For brevity’s sake, in this section we’ll only compute the observed values, fitted values, and residuals for the interaction model which we saved in score_model_interaction. You’ll have an opportunity to study the corresponding values for the parallel slopes model in the upcoming Learning check.

Say, you have an instructor who identifies as female and is 36 years old. What fitted value $$\widehat{y}$$ = $$\widehat{\text{score}}$$ would our model yield? Say, you have another instructor who identifies as male and is 59 years old. What would their fitted value $$\widehat{y}$$ be?

We answer this question visually first for the female instructor by finding the intersection of the red regression line and the vertical line at $$x$$ = age = 36. We mark this value with a large red dot in Figure 6.4. Similarly, we can identify the fitted value $$\widehat{y}$$ = $$\widehat{\text{score}}$$ for the male instructor by finding the intersection of the blue regression line and the vertical line at $$x$$ = age = 59. We mark this value with a large blue dot in Figure 6.4.

What are these two values of $$\widehat{y}$$ = $$\widehat{\text{score}}$$ precisely? We can use the equations of the two regression lines we computed in Subsection 6.1.2, which in turn were based on values from the regression table in Table 6.3:

• For all female instructors: $$\widehat{y} = \widehat{\text{score}} = 4.883 - 0.018 \cdot \text{age}$$
• For all male instructors: $$\widehat{y} = \widehat{\text{score}} = 4.437 - 0.004 \cdot \text{age}$$

So our fitted values would be: $$4.883 - 0.018 \cdot 36 = 4.24$$ and $$4.437 - 0.004 \cdot 59 = 4.20$$, respectively.

Now what if we want the fitted values not just for these two instructors, but for the instructors of all 463 courses included in the evals_ch6 data frame? Doing this by hand would be long and tedious! This is where the get_regression_points() function from the moderndive package can help: it will quickly automate the above calculations for all 463 courses. We present a preview of just the first 10 rows out of 463 in Table 6.7.

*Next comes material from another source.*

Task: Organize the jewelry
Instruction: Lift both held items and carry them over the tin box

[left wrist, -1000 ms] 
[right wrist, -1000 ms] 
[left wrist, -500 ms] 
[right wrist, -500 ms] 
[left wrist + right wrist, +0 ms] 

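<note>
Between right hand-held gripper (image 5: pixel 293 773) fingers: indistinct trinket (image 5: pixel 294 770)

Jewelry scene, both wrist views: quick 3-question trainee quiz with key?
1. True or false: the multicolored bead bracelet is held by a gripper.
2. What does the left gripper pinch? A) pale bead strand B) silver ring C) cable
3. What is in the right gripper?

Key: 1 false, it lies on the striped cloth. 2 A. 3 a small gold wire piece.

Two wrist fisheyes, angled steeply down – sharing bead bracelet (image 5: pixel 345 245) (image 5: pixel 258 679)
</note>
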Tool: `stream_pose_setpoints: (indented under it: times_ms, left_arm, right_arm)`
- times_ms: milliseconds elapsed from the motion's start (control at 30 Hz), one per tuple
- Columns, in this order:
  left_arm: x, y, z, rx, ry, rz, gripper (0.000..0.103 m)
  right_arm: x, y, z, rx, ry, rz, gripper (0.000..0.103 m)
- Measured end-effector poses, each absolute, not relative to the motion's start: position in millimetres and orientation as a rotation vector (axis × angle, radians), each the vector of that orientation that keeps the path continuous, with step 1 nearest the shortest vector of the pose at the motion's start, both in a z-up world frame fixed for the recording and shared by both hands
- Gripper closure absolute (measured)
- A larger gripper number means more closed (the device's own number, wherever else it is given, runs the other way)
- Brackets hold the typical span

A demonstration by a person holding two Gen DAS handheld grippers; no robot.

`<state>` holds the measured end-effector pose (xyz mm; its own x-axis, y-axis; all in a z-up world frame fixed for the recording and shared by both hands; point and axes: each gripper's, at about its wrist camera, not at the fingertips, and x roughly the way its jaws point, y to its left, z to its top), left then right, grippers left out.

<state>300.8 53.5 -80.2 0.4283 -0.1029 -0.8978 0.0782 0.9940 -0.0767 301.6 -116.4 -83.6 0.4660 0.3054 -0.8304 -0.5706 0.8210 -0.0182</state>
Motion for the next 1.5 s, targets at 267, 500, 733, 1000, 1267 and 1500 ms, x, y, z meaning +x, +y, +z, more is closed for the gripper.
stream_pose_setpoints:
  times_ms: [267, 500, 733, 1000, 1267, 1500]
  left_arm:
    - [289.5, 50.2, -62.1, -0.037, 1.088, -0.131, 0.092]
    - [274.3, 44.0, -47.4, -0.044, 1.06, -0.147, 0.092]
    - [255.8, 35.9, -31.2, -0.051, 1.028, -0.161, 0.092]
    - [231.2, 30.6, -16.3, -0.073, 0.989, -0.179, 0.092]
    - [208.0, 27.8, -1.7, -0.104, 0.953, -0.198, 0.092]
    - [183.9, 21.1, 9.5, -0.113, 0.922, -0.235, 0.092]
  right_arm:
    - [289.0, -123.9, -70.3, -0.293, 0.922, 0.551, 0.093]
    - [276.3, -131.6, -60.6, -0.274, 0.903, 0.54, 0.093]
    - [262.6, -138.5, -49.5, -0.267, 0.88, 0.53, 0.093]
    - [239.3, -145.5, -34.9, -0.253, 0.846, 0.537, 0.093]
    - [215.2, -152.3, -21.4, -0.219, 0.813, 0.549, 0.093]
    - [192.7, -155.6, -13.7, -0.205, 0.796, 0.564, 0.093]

regression_points <- get_regression_points(score_model_interaction)
regression_points
TABLE 6.7: Regression points (First 10 out of 463 courses)
ID score age gender score_hat residual
1 4.7 36 female 4.25 0.448
2 4.1 36 female 4.25 -0.152
3 3.9 36 female 4.25 -0.352
4 4.8 36 female 4.25 0.548
5 4.6 59 male 4.20 0.399
6 4.3 59 male 4.20 0.099
7 2.8 59 male 4.20 -1.401
8 4.1 51 male 4.23 -0.133
9 3.4 51 male 4.23 -0.833
10 4.5 40 female 4.18 0.318

It turns out that the female instructor of age 36 taught the first four courses, while the male instructor taught the next 3. The resulting $$\widehat{y}$$ = $$\widehat{\text{score}}$$ fitted values are in the score_hat column. Furthermore, the get_regression_points() function also returns the residuals $$y-\widehat{y}$$. Notice, for example, the first and fourth courses the female instructor of age 36 taught had positive residuals, indicating that the actual teaching scores they received from students were greater than their fitted score of 4.25. On the other hand, the second and third courses this instructor taught had negative residuals, indicating that the actual teaching scores they received from students were less than 4.25.

Learning check

(LC6.1) Compute the observed values, fitted values, and residuals not for the interaction model as we just did, but rather for the parallel slopes model we saved in score_model_parallel_slopes.